What is being asked → The word to look for is "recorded". Report every line of the entries below that has it.

═══

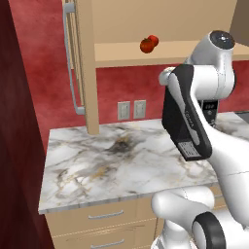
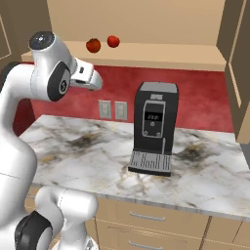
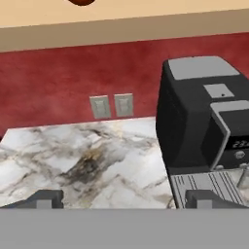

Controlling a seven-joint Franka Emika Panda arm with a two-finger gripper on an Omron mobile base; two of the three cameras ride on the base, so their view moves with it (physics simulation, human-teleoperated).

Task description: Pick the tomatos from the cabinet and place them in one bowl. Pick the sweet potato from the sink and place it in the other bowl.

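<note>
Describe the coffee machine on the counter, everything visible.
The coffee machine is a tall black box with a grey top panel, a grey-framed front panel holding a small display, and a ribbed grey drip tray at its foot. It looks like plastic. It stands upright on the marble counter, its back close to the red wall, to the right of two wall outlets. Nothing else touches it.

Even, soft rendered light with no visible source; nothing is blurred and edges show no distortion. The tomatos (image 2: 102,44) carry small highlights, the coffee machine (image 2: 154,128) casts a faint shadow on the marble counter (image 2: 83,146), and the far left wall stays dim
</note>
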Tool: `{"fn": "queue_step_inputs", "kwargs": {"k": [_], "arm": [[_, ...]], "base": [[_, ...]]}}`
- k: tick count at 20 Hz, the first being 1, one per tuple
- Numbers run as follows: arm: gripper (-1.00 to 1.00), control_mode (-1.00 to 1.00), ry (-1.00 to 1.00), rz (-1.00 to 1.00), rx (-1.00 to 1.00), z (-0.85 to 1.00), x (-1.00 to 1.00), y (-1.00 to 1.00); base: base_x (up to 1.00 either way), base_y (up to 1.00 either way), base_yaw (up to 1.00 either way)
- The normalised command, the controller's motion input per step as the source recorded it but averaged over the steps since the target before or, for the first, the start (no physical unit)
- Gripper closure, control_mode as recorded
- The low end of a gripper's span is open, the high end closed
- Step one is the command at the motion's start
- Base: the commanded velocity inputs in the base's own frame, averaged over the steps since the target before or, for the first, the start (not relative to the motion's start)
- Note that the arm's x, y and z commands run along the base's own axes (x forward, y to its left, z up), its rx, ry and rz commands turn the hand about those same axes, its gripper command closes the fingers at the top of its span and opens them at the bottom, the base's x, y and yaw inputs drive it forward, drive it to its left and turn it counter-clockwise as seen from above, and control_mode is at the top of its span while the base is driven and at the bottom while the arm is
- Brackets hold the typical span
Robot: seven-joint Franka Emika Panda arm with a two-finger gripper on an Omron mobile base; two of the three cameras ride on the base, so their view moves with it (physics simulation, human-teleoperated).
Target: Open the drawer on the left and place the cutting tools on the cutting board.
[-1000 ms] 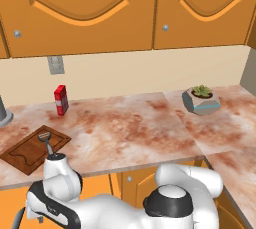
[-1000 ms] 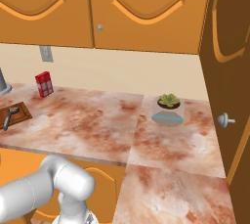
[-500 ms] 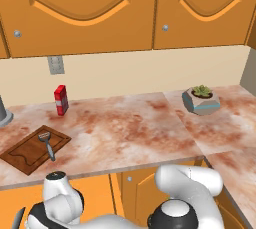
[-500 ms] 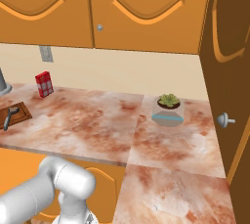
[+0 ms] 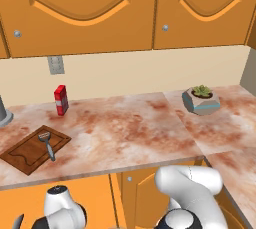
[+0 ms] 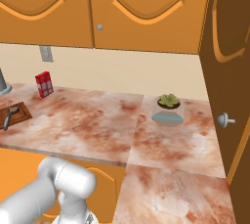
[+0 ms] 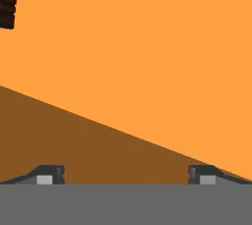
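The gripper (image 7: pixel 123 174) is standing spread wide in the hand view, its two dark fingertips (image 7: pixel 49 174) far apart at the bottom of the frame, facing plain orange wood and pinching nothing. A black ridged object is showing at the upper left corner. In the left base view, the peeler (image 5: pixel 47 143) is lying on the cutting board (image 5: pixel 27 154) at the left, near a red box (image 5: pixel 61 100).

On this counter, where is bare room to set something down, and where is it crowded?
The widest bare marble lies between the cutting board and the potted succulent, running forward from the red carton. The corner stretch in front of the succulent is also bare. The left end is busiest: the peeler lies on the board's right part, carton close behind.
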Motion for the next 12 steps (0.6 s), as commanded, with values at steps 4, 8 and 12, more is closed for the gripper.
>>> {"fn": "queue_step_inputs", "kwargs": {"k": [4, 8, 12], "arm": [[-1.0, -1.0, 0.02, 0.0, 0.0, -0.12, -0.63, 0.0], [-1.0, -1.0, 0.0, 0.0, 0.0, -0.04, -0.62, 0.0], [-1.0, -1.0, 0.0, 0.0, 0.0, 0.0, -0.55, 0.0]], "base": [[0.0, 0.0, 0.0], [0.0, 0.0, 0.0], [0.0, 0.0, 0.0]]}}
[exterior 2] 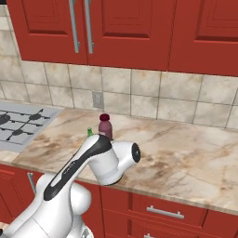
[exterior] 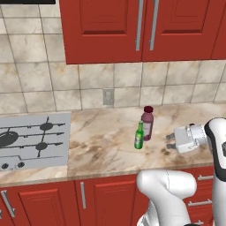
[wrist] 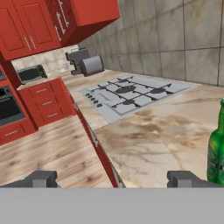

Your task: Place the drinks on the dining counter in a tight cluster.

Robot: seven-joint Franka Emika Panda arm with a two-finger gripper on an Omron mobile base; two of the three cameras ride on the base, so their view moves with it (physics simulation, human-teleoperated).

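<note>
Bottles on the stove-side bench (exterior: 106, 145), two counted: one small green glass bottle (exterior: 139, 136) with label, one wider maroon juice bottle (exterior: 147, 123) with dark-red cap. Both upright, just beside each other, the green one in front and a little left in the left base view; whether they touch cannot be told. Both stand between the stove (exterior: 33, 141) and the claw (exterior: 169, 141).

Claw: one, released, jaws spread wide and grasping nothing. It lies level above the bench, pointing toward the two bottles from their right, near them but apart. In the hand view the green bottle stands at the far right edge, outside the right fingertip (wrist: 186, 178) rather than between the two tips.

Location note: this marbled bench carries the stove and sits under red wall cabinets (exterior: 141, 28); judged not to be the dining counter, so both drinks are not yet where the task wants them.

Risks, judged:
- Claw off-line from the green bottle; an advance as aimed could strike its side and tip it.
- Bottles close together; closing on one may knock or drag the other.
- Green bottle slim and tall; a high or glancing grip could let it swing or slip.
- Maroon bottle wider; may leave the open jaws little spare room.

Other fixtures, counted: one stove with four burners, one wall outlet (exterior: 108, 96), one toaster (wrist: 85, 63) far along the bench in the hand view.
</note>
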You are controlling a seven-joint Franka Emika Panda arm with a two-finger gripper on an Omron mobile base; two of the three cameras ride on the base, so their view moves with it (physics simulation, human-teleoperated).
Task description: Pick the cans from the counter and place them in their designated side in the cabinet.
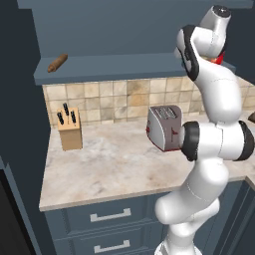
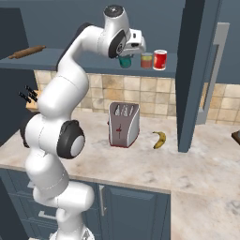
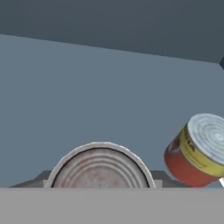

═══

Response to the exercise →
- The normalised command, the controller's motion input per step as the source recorded it but averaged over the steps since the target before or, for the first, the start (no physical unit)
- Gripper closure, control_mode as recorded

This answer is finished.